All reported cases of tetrasomy 18p have some degree of intellectual disability. Most individuals score in the moderate range of intellectual disability based on standardized testing.

== Genetics ==

Tetrasomy 18p is caused by the presence of an additional isochromosome composed of two copies of the p arm of chromosome 18. This extra chromosome is classified as a small supernumerary marker chromosome that forms de novo in a parent's egg or sperm or, in rare cases, is directly inherited from a parent carrier of the intact small supernumerary marker chromosome. It has been reported in both the non-mosaic as well as the mosaic state. (The phrase "mosaicism" in this context means that some cells carry the genetic change while others do not.) In the grand majority of cases, the isochromosome is de novo. Although there has been some speculation that tetrasomy 18p may occur with a higher frequency in children of older mothers, there is not enough evidence to say that this is definitively the case.

== Diagnosis ==

Suspicion of a chromosome abnormality is typically raised due to the presence of developmental delays or congenital malformations. Diagnosis of tetrasomy 18p is typically made via a routine chromosome analysis from a blood sample. The diagnosis can also be made prenatally by chorionic villus sampling or amniocentesis.

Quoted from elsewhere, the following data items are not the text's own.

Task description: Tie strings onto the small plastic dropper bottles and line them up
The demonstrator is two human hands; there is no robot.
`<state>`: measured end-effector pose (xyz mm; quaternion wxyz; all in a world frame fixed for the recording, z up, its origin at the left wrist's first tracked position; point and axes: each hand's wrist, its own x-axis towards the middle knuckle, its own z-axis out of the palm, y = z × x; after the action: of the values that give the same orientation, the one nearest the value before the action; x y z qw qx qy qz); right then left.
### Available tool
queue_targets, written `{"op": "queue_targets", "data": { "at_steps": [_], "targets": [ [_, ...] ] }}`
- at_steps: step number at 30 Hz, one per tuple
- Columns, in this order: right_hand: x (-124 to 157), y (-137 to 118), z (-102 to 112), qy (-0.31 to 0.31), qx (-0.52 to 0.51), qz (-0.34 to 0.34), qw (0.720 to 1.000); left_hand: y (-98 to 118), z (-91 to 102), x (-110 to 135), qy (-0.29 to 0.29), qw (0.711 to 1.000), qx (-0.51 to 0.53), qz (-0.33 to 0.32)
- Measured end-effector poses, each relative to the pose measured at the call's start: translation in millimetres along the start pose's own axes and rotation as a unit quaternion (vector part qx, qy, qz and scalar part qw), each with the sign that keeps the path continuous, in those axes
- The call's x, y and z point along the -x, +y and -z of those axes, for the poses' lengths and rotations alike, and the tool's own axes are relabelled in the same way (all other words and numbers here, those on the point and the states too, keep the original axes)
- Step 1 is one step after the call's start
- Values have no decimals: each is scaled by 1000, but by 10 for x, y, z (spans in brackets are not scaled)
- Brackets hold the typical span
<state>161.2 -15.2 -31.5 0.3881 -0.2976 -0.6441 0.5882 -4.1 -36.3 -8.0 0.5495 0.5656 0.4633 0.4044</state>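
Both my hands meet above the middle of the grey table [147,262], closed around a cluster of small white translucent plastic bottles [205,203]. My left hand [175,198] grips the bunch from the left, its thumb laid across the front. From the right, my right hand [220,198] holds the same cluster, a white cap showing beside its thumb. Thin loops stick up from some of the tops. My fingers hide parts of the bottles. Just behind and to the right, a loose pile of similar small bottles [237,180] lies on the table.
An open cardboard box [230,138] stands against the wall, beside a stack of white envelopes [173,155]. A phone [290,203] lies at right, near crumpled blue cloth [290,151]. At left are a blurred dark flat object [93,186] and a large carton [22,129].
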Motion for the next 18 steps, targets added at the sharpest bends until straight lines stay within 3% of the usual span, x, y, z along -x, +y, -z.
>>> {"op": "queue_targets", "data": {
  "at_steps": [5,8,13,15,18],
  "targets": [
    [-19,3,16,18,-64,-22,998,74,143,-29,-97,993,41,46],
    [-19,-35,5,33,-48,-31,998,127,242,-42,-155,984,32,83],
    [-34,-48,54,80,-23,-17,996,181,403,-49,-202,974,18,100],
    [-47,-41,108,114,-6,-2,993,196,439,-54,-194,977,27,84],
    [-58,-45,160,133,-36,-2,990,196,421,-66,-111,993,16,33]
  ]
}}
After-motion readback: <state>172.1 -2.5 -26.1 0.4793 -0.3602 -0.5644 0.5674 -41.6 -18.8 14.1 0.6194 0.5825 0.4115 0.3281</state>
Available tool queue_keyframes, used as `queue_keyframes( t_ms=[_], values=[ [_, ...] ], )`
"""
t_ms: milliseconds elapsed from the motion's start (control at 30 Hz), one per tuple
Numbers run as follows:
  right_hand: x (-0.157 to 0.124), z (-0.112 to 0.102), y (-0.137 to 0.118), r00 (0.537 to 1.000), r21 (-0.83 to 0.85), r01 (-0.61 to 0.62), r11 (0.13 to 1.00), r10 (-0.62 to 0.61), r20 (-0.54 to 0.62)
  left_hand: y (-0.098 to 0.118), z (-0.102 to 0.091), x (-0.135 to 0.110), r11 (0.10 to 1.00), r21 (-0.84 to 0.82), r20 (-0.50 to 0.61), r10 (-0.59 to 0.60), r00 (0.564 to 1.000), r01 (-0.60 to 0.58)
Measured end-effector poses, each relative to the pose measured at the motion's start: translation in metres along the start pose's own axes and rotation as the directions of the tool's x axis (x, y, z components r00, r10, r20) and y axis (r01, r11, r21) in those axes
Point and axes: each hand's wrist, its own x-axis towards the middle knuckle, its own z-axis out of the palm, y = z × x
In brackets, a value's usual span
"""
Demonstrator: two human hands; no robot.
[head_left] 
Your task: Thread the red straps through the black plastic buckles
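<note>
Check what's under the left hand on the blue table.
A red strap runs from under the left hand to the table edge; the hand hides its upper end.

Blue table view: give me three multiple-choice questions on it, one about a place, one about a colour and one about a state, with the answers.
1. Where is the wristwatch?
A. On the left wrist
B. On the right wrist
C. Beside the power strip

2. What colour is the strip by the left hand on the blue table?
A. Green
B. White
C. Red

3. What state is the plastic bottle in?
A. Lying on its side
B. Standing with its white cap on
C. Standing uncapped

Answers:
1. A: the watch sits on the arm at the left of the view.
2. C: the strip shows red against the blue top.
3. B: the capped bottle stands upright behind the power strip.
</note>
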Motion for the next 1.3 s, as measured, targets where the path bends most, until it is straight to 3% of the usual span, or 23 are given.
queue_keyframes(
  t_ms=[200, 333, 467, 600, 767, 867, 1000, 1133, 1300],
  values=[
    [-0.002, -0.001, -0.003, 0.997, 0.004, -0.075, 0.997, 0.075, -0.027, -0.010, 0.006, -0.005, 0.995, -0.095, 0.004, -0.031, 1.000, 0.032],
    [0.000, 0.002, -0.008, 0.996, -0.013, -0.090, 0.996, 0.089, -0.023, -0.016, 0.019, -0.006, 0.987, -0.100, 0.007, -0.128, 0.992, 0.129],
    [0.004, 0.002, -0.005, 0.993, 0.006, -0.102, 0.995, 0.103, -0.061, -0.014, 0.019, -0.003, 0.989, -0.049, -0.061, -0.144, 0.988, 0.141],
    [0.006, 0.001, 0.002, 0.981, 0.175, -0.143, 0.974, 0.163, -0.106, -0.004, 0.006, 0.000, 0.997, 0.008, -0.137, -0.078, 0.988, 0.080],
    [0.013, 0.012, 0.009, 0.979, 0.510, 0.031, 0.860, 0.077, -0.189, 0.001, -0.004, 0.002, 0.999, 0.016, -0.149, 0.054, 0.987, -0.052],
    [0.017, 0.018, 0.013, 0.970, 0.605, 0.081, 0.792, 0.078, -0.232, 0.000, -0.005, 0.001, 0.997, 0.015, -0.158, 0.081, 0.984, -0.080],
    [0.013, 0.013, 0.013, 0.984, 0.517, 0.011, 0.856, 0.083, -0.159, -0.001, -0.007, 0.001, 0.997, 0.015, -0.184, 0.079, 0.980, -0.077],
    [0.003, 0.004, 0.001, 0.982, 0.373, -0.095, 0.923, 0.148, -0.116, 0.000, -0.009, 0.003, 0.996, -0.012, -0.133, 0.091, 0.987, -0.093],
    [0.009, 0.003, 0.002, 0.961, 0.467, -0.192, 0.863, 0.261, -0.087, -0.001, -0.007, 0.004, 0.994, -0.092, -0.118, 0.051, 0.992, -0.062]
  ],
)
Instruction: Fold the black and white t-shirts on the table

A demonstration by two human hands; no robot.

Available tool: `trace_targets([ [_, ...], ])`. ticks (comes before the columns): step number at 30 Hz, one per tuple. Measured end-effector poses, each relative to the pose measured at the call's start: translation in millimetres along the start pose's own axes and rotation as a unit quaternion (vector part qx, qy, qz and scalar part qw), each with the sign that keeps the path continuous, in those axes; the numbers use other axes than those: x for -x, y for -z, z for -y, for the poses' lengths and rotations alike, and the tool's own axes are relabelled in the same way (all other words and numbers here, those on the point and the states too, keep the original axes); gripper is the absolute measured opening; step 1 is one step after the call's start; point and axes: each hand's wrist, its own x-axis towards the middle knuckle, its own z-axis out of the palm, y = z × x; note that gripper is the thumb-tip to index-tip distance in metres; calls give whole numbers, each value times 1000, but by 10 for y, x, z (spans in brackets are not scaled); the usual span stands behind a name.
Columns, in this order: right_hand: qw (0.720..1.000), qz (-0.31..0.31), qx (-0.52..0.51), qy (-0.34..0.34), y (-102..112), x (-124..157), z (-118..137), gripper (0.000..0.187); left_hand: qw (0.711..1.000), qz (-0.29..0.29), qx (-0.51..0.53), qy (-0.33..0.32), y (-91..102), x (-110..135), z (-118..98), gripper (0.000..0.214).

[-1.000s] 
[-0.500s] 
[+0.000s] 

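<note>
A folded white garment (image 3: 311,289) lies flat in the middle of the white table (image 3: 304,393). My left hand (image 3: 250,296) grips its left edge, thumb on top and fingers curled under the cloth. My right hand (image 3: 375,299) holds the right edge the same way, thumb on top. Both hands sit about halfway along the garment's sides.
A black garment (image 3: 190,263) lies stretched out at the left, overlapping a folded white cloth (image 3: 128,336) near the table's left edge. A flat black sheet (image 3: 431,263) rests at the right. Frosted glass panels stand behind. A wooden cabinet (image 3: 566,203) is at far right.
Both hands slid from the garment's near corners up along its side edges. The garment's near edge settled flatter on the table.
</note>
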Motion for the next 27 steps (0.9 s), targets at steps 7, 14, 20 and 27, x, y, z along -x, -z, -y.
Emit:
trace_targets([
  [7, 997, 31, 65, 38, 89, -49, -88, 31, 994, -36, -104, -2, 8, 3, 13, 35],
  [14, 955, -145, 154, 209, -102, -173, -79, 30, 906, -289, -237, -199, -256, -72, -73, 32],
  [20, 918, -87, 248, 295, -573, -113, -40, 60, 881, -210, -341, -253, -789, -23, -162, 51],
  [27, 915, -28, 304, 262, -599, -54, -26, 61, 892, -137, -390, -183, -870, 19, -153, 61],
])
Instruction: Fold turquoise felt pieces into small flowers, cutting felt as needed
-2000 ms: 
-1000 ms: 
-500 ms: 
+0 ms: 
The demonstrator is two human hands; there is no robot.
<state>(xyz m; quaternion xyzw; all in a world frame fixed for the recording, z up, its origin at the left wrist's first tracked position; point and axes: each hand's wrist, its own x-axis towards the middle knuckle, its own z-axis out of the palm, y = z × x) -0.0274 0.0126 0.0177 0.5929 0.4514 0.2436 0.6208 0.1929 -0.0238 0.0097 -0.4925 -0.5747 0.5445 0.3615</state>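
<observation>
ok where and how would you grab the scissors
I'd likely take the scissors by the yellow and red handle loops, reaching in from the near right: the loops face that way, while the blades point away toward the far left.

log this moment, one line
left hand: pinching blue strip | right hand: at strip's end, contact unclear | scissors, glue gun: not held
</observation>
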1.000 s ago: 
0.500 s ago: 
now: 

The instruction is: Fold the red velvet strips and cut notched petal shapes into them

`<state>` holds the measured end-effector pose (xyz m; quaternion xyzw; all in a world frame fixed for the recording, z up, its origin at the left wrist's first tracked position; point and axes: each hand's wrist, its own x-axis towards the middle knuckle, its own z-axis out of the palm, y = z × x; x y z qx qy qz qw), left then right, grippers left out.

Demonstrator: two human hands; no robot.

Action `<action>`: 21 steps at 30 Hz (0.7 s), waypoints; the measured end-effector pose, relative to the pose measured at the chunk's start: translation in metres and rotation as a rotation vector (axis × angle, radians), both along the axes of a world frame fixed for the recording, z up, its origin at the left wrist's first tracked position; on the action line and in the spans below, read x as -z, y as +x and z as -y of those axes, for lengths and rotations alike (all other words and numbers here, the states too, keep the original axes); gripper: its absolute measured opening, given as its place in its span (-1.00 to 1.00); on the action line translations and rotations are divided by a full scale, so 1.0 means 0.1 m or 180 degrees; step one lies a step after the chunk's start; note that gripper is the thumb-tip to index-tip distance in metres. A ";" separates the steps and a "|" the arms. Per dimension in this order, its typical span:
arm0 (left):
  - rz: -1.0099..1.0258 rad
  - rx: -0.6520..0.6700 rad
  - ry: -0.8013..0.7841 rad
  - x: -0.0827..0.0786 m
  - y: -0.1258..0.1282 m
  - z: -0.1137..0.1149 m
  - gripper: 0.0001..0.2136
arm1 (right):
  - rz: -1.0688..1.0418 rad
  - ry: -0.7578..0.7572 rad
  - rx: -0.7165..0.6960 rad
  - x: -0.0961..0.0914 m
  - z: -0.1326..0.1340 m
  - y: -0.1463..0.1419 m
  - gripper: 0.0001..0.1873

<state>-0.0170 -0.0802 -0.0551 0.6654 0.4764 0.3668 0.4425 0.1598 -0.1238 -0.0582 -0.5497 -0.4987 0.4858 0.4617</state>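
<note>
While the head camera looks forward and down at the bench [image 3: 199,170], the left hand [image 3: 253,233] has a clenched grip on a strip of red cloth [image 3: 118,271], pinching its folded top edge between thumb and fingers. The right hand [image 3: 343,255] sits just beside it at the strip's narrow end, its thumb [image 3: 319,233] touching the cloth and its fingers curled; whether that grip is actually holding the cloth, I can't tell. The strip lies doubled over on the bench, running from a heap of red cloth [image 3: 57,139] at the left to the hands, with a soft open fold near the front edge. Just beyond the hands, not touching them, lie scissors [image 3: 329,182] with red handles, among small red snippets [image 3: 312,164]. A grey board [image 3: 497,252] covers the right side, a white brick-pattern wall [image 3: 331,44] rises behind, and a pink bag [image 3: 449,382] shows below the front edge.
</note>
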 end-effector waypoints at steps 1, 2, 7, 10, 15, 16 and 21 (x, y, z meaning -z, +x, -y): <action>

Severity of tetrasomy 18p is variable. Individuals with mosaicism are typically less severely affected than non-mosaic individuals.

==Management==

At present, treatment for tetrasomy 18p is symptomatic, meaning that the focus is on treating the signs and symptoms of the conditions as they arise. The Chromosome 18 Clinical Research Center has published a list of recommended screening and evaluations:

- Genetics evaluation and counseling
- Parental chromosomes
- Periodic ophthalmology evaluations
- Periodic audiology evaluations
- ENT referral for management of chronic otitis media
- Cardiology evaluation
- Renal ultrasound
- Orthopedic evaluation for management of foot abnormalities
- Monitor for scoliosis and kyphosis
- Neurology evaluation for seizures, abnormal muscle tone
- Gastrointestinal/nutritional evaluation of failure to thrive, gastroesophageal reflux, constipation
- Endocrinology evaluation for short stature, to include evaluation for growth hormone deficiency
- Referral for developmental services and therapy

== Research ==

Current research is focusing on clearly defining the phenotype associated with tetrasomy 18p and identifying which genes cause medical and developmental problems when present in four copies.
Tetrasomy 18P World Day is 18th April.